To do —
Up to and including the line that contains "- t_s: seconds", return every line from the start of the data, unchanged.

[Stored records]
============
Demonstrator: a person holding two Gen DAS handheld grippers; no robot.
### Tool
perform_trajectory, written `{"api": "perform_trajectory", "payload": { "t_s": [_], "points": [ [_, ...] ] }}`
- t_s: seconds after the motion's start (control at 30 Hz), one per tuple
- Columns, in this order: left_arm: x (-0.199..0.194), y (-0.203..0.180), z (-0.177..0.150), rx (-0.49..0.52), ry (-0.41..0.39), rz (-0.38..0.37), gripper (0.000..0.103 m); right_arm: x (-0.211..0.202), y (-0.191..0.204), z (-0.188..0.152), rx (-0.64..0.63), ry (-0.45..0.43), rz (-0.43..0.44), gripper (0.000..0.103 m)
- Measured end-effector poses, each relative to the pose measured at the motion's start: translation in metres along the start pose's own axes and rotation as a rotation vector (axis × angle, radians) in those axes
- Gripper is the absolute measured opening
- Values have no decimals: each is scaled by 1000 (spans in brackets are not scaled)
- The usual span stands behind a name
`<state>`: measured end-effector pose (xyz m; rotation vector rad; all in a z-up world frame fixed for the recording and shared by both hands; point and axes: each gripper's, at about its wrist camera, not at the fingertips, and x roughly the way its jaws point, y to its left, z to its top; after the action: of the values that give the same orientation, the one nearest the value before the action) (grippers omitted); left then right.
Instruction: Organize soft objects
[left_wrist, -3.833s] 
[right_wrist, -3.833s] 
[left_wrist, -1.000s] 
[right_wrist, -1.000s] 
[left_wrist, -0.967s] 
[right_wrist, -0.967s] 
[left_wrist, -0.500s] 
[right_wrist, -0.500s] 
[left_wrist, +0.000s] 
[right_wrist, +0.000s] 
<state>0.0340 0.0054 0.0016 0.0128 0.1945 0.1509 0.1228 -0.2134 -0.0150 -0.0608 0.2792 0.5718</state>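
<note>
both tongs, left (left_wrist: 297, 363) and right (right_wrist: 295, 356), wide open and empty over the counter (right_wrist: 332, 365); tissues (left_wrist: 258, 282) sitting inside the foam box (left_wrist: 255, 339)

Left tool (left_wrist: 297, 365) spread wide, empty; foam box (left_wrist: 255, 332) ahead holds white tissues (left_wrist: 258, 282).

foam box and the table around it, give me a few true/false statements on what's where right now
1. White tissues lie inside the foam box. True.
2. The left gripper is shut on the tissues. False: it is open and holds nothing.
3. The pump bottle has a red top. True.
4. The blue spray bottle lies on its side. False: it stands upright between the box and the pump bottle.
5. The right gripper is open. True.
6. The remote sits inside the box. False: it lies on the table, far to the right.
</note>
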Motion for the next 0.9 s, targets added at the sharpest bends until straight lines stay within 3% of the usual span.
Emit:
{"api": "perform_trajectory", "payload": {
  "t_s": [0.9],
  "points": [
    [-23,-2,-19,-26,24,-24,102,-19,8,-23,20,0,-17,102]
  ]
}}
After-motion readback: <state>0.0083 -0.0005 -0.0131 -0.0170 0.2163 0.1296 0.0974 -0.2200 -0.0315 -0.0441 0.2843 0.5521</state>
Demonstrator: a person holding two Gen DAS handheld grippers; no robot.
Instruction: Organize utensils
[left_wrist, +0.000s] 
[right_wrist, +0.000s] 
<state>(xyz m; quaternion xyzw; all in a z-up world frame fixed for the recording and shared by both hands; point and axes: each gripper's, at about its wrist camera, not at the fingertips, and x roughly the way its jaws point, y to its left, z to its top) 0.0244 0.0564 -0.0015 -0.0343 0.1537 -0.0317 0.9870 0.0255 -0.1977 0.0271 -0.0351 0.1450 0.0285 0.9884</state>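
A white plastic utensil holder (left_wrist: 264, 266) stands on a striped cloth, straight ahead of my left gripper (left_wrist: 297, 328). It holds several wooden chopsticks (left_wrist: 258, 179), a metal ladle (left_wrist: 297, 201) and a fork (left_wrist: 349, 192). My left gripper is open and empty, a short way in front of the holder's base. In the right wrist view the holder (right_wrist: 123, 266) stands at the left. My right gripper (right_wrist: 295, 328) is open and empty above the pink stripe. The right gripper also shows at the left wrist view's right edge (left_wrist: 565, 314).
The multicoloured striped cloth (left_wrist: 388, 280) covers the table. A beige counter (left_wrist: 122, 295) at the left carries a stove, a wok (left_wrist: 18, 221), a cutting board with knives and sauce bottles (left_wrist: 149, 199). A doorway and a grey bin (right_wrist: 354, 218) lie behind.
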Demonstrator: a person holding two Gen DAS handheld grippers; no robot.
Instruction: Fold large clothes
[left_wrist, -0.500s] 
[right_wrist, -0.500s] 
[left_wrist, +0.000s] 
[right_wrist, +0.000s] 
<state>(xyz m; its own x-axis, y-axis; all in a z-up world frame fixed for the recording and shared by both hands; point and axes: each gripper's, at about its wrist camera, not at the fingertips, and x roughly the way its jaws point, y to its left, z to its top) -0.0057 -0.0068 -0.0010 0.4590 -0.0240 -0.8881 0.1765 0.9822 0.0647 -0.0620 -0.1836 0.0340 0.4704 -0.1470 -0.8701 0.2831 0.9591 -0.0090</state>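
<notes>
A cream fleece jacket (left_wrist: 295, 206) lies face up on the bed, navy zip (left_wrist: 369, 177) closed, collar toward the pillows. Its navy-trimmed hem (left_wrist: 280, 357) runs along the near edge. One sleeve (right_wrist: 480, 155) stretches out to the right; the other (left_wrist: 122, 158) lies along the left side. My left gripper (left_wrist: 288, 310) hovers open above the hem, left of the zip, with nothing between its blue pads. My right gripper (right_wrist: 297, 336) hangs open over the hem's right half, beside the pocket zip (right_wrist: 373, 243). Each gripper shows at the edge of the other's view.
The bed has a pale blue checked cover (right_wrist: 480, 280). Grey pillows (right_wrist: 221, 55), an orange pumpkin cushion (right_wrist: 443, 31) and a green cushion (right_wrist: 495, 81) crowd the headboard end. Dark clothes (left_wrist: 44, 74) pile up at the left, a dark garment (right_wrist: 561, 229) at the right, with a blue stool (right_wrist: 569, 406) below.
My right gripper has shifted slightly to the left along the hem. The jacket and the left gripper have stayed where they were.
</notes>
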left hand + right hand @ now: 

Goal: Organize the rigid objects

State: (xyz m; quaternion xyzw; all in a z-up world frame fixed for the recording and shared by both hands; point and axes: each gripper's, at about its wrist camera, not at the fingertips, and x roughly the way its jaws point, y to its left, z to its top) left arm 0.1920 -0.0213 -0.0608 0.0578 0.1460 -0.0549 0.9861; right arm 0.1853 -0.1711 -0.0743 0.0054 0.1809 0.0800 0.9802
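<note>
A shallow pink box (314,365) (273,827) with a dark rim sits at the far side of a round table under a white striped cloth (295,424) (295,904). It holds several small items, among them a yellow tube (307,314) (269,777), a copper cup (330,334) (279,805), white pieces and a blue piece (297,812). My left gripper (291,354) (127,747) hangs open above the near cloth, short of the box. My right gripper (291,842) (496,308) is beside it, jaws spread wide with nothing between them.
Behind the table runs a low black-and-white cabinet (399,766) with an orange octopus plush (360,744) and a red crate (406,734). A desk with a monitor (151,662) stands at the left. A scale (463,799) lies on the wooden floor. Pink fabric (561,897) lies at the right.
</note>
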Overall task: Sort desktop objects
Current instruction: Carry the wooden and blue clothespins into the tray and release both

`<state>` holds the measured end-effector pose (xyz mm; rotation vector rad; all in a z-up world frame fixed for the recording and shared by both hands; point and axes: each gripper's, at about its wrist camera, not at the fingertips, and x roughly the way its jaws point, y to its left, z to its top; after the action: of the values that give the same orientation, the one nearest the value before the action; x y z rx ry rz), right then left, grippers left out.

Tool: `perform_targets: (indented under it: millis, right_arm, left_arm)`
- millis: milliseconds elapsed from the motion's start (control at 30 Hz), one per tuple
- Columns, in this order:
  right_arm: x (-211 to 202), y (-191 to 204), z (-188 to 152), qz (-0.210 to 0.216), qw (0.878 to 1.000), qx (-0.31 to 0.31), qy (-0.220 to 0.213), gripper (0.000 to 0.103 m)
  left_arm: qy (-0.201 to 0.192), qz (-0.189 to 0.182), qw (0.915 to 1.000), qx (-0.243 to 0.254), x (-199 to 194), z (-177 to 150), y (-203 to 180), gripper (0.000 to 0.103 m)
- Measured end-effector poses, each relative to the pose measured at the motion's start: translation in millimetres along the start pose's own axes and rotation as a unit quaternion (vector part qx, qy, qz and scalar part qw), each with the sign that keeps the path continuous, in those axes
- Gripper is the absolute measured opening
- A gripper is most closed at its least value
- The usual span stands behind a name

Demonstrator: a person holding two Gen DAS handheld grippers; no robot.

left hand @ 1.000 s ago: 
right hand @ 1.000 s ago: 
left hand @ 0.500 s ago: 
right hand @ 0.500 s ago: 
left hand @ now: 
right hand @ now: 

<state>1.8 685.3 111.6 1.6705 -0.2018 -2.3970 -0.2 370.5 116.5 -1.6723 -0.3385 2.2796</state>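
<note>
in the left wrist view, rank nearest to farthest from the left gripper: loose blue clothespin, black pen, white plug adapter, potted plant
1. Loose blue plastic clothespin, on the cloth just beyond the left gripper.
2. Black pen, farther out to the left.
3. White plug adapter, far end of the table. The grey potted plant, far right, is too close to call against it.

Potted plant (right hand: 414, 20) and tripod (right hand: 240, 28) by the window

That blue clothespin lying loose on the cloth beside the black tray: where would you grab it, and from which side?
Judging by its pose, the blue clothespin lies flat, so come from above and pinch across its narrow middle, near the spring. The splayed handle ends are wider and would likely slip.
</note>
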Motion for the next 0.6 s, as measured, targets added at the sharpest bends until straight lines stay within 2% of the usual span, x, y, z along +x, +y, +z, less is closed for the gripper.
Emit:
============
Response to the task —
Demonstrator: a person holding two Gen DAS handheld grippers; no robot.
### Tool
perform_trajectory, written `{"api": "perform_trajectory", "payload": { "t_s": [_], "points": [ [_, ...] ] }}`
- t_s: seconds after the motion's start (control at 30 Hz), one per tuple

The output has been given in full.